© Stimmen in der Stadt, 2010-2017

Background

 

Preliminary Note

In German only: please visit the German page Hintergrund.

At the moment the number of HIV postive persons in Germany equals the population of Brandenburg. Through new opportunities in therapy and pharmaceutical developements of the past few years, HIV is now considered a chronic infection. In large meropoles, the propogation of many HIV infections can be prevented or even in instances be completely removed from the body. According to several new evaluations, HIV infected persons can live up to 30 years longer with help from antiretroviral drugs. In spite of this and massive studies, a cure is still not in sight. What seems in print as a meteroic medical success story is rather, in individual cases, to be considered more closely: the personal success story has its conditions.

At the moment where the virus and the body’s cells interact, the virus doesn’t confront a „patient“ but rather a human with a personal history and social context. Therein the individual social and psychological statuses are as different as the medical history of the disease. A real outlook on qualitative life entails the daily intake of medicine in spite of substantial side effects. Those who do not take them stoic regularity or who cannot sustain the side effects must expect an accelerated development in the resistance of the virus towards the substance as a result of this irregularity. Those not ready to integrate a chronic illness in their (most often young) lives will waste these therapeutic options through the sporadic intake of medicine and risk adverse reactions without therapeutic effects.

Those who already began taking antiretroviral drugs in the 1990s are confronted today with factors involving body deformation: the amount of fat in the face area (according to the infividual face physiognomy) is reduced; the fat content under the skin of the arms and legs disappears. In the worst cases fat accumulates around the neck, around the belly, presses against organs and breathing becomes difficult. These are only the outer visible stigmata to say nothing of the early morning nausea following the drug intake, the permanent, sometimes severe diahrrea and the loss of feeling in the legs which affects strongly the ability to walk safely.

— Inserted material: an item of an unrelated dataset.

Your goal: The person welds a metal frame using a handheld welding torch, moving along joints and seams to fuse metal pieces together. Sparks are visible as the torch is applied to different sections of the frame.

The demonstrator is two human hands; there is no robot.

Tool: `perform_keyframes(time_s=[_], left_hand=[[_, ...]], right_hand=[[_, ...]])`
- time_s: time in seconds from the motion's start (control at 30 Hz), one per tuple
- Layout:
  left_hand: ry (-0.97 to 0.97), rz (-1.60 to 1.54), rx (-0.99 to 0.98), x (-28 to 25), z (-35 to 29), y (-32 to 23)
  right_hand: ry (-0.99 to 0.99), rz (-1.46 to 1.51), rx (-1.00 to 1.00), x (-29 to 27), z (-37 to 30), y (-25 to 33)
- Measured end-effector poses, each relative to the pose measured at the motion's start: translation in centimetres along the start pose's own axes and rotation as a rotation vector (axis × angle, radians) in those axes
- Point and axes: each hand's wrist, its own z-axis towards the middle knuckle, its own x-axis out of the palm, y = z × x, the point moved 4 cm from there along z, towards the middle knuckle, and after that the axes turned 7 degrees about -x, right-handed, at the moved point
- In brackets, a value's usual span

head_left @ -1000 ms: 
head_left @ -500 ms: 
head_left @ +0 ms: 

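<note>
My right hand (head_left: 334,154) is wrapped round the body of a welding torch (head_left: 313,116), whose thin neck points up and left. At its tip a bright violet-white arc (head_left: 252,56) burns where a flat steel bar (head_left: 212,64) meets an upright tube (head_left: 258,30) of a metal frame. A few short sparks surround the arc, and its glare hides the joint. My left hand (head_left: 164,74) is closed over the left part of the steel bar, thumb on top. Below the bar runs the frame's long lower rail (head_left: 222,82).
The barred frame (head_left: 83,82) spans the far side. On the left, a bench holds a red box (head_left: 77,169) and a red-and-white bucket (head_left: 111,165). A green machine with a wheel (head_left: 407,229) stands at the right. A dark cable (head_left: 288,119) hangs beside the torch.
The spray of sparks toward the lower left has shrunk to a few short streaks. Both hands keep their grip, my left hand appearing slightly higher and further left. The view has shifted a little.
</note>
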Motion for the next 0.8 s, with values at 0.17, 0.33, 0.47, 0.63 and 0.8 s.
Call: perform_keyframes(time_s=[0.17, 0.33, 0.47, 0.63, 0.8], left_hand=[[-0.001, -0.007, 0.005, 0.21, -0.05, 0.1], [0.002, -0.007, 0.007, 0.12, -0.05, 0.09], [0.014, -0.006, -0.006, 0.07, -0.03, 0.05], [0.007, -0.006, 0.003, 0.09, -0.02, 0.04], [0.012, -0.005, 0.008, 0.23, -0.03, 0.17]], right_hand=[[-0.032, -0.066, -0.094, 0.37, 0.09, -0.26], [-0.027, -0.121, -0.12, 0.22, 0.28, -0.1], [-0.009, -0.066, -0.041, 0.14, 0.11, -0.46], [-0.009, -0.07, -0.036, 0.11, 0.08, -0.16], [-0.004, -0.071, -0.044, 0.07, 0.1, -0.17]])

Nevertheless antiretroviral drug therapy constitutes today the only option to avoid the natural development of an HIV infection. Thereby the access to such medicine – in spite of all the „ifs“ and „buts“ – is a blessing for the majority of HIV infected persons. As a result of the occuring illnesses that result in sometimes long hospitalisation many infected persons are catapluted from their education or work processes. Those who also lose social contacts face living in a desolate situation: economical, psychical and social. A re-integration in the work field is difficult for many and the readiness on the part of employers decreases. Medically, many infected persons in Berlin are actually acceptably cared for. But as effective as medicine is in preventing the virus build-up, it is not able to reverse the experience of exclusion and isolation. A drug cocktail is of no mending help where the virus has destroyed social relations. So it isn’t any wonder that according to a English-based study, in spite of medical development and the introduction of new drugs, more than 30 percent of all HIV infected persons have expressed suicidal thoughts. This survey was taken in 2005/2006 by 750 HIV infected patients in five London outpatient clinics. An alarmingly high number suggesting that tmedical treatment alone is not enough to influence positively the psycho-social components.

Despite medical developments an illness is presented with a tie to sexuality and open to the possibility of scandalizing and stigmatizing. Continually having to explain is not a beneficial means of communication. Especially when an infected person as a rule when speaking about the infection divulges more about himself or herself than the discussion partner is willing to reveal about themself. An uneven starting ground for a dialog.

A good example is the media HIV outing and the prejudgement of a pop singer in 2009 who deliberately concealed her infection resulting in giving the infection to her sexual partners. The entrée for the press was her sensational arrest staged by the prosecution. In the media debates that followed, the risk factor on the part of the male sexual partners was not addressed: instead the hiding of the pop singers immune status was ruled as willful bodily injury (if not attempted murder). In a factual view this is a call for acknowledgment of HIV infected persons.

Inronically the social retraction from open discussion is tied together with medical breakthroughs. Life with HIV/Aids seems to be no longer a social reality and is confronted with little media interest. HIV/Aida seems to have changed and finds itself as a disaster element in far away Africa. It has become not worthy enough to address the social and community-political aspects of HIV infection. Cosseted by medical success, the current outcropping of socially-related questions dealing with sexuality, illness and isolation (only to mention a few) are to be answered by the afflicted themselves.

After 25 years HI-Virus remains the primary prevention of the crisis. The „condomization“ of society as reached its limits. The stagnating rate of newly infected persons has been understood by the media to mean HIV/Aids is controllable. Taking a few little pills can’t be so bad. Planning a lifetime with HIV/Aids is possible for every infected person, as media reports suggest.
We share our feelings with HIV infected persons who are addressed with these themes. But we also listen to what others have to say!